## EXERCISE
Show me each line of the listing below where the word "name" appears.

—————

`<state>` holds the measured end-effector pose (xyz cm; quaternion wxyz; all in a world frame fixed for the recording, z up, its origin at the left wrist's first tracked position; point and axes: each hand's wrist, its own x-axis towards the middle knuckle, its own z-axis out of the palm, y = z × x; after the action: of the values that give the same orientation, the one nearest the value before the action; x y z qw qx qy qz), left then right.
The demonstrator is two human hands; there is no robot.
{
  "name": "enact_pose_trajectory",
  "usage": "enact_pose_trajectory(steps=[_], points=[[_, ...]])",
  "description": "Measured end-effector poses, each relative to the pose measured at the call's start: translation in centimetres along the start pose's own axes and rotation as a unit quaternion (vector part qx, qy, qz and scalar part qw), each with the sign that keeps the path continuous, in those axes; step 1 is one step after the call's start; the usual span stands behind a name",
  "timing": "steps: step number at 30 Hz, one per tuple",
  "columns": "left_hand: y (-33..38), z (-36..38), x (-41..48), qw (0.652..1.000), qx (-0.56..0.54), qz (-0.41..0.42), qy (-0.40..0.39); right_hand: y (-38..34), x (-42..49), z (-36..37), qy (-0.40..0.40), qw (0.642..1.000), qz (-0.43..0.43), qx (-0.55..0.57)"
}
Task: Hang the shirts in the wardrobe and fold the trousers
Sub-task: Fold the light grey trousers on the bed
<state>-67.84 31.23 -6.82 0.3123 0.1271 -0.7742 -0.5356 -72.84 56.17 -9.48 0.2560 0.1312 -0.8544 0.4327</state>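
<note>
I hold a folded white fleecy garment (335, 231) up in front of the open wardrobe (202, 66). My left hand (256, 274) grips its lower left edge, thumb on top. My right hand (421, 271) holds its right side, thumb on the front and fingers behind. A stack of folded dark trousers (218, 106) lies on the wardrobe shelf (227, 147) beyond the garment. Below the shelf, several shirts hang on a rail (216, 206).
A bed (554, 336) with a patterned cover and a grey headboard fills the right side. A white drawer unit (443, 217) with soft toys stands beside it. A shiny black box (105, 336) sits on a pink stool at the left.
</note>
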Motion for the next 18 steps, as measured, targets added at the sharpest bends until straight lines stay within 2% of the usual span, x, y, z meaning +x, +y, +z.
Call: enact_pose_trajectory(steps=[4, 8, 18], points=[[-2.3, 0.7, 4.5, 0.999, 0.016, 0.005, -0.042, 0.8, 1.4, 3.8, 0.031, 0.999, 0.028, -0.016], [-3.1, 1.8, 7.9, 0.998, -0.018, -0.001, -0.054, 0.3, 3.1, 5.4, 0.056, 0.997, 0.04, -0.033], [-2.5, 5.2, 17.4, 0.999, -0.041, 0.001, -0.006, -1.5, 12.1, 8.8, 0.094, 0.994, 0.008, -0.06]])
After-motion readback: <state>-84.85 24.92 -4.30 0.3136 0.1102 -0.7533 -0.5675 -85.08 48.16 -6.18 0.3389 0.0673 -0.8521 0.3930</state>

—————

## RESULT
  "name": "enact_pose_trajectory",
  "description": "Measured end-effector poses, each relative to the pose measured at the call's start: translation in centimetres along the start pose's own axes and rotation as a unit quaternion (vector part qx, qy, qz and scalar part qw), each with the sign that keeps the path continuous, in those axes; step 1 is one step after the call's start; the usual span stands behind a name",

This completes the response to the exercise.